These mortgage backed securities were the basic building blocks of the investment portfolios of banks and other large funds. Even though only a few of these mortgage backed securities were in default (at first), the banks and investment funds refused to accept any mortgage backed securities because it was impossible to tell which of these securities would be the next to fall. Trillions of dollars worth of bank assets were effectively frozen, and credit and interbank transactions came to a standstill.

While Americans learned more about mortgage backed securities than they wanted to know, what they did not learn was that it wasn't only mortgages that were sold, packaged and turned into securities. Car loans, student loans and credit card debt are also packaged into asset backed securities.

Across the blogosphere, lots of people are complaining about credit card companies freezing or lowering credit limits. Almost every post I've read tries to understand this as an individual problem -- "why is the bank doing this to me when I have a good credit rating?" seems to be a common complaint.

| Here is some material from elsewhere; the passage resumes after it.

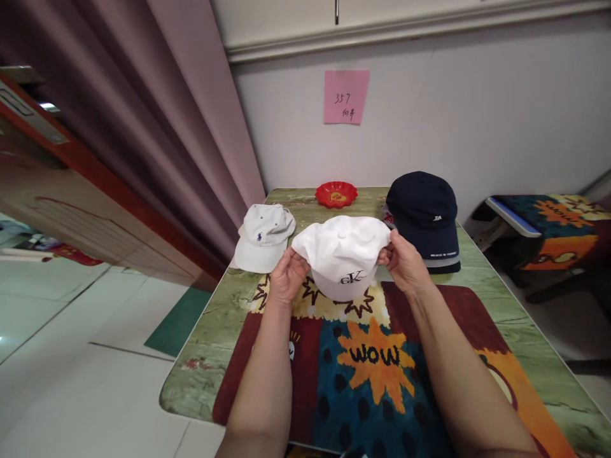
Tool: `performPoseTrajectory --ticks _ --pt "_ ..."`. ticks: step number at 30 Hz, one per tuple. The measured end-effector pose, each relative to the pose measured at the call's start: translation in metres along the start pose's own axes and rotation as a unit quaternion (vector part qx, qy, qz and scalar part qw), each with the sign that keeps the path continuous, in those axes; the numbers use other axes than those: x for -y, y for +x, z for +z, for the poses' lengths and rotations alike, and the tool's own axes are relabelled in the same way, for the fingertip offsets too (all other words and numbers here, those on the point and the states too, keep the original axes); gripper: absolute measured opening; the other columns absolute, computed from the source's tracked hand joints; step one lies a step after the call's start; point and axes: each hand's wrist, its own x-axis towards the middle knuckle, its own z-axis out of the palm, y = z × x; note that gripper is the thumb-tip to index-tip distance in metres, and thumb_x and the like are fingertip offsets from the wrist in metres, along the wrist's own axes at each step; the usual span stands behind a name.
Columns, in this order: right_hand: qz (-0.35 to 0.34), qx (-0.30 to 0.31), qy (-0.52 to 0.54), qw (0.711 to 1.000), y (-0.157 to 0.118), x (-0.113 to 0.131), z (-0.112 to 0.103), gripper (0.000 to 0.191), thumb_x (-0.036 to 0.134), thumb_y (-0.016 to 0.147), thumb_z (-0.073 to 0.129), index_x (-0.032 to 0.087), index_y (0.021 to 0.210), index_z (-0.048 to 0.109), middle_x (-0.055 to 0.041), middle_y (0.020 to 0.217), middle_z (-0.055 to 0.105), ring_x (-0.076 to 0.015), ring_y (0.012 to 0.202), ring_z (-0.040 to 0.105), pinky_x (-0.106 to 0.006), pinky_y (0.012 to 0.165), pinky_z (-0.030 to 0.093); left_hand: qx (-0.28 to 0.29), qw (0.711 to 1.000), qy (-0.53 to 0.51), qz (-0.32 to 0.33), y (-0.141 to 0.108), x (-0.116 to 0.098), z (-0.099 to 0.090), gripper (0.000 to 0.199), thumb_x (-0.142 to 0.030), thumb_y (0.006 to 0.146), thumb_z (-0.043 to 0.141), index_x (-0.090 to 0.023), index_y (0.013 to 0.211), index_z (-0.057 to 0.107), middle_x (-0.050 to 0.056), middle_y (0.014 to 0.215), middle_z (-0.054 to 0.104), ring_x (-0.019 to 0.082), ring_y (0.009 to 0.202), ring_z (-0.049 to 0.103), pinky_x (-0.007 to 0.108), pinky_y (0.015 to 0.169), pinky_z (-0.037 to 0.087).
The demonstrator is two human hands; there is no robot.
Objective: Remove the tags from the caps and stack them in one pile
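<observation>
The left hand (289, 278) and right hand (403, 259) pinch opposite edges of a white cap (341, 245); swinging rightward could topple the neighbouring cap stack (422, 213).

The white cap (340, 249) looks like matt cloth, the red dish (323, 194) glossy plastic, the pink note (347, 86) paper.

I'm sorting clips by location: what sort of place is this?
Probably an indoor workroom: a printed mat on the table, a similar mat off to the right, and a numbered note on the wall.
</observation>
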Motion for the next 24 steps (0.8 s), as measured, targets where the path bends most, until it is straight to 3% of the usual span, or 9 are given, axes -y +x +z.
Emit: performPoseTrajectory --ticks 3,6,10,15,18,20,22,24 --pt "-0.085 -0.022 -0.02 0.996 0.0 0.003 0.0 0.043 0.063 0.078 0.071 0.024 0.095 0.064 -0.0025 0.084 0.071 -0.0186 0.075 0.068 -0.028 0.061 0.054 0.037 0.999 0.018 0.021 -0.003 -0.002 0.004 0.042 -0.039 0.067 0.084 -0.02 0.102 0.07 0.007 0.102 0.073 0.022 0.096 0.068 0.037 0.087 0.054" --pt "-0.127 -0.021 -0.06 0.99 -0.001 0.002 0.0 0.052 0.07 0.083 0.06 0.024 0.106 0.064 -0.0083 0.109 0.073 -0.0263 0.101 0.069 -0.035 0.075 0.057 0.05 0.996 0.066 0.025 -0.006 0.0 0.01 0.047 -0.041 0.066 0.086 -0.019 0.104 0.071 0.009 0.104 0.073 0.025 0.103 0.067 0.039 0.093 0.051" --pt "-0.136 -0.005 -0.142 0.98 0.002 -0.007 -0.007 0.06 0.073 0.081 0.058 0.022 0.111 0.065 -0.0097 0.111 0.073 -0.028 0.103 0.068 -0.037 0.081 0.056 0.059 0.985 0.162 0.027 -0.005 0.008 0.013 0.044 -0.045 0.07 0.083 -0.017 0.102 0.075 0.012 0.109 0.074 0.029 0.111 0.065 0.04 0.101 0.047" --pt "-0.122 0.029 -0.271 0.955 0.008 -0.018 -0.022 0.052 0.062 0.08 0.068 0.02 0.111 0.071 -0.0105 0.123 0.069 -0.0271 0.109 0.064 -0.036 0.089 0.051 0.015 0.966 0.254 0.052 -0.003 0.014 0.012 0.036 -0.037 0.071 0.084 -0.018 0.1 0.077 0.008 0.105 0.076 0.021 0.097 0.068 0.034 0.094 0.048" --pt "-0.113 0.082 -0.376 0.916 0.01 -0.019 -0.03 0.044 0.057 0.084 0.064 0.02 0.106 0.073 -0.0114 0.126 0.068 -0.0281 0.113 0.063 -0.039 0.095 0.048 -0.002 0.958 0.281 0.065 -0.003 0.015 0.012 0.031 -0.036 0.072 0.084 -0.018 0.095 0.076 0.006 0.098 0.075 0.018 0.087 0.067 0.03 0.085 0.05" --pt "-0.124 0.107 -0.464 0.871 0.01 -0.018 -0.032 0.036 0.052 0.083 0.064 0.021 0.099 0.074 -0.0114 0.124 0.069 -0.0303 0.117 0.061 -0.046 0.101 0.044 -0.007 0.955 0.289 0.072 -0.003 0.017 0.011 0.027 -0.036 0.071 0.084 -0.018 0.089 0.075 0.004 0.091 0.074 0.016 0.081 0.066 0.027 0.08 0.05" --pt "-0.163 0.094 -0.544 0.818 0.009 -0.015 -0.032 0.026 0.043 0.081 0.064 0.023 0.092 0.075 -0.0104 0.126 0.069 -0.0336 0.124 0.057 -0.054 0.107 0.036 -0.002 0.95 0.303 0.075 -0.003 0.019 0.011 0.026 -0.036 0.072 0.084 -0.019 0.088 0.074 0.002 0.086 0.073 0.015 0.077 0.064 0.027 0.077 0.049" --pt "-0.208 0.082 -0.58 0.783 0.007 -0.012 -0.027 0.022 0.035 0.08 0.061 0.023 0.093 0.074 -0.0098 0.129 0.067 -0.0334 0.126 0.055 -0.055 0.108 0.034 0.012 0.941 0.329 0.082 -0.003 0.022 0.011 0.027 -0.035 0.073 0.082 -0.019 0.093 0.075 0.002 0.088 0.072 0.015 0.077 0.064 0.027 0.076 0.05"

But it's not an individual problem. What you really need to understand is that the credit card companies have run out of money. They have no money to lend you. That's why they have to lower your credit limit to what you already owe, or if you haven't used your credit card, cancel it altogether.

Before the credit crisis, most credit card accounts were sold, just as mortgages were sold, to investment banks for packaging as "credit card receivable asset backed securities." It wasn't the credit card company that was lending you money. They were just a conduit and "servicer" of your debt. The Chinese central bank and state administration of foreign currency, middle east oil funds, commercial banks of all kinds, pension funds and other institutional investors were actually lending your that money through these credit card receivable asset backed securities.

Well, in the same way that no investor will accept mortgage backed securities, no investor will accept credit card receivable asset backed securities.

The market is dead. Virtually none of these securities can be sold.

That means the credit card companies have run out of money. They have no money to lend you so they have to lower your credit limit to what you already owe.

This obviously does not bode well for the retail sector as the Christmas shopping season begins.

The same goes for car loan asset backed receivables. That's why, although a bailout of the car industry is on balance a good idea, it will mean nothing as long as there is zero market for car loan asset backed securities -- because the car loan companies have no money to lend you if you need a car loan to buy a car. We can save the car companies and turn them into producers of the best green electric hybrids on the planet, but if consumers can't get car loans, it's unlikely that they will be able to sell those great new cars.

Your credit card company does not want to tell you it has no money, so it will come up with all kinds of excuses to make it sound like it's your fault that they are lowering your limit or canceling your card. But it isn't.

So let me repeat: No matter how good your credit rating is, the credit card companies have no money to lend you.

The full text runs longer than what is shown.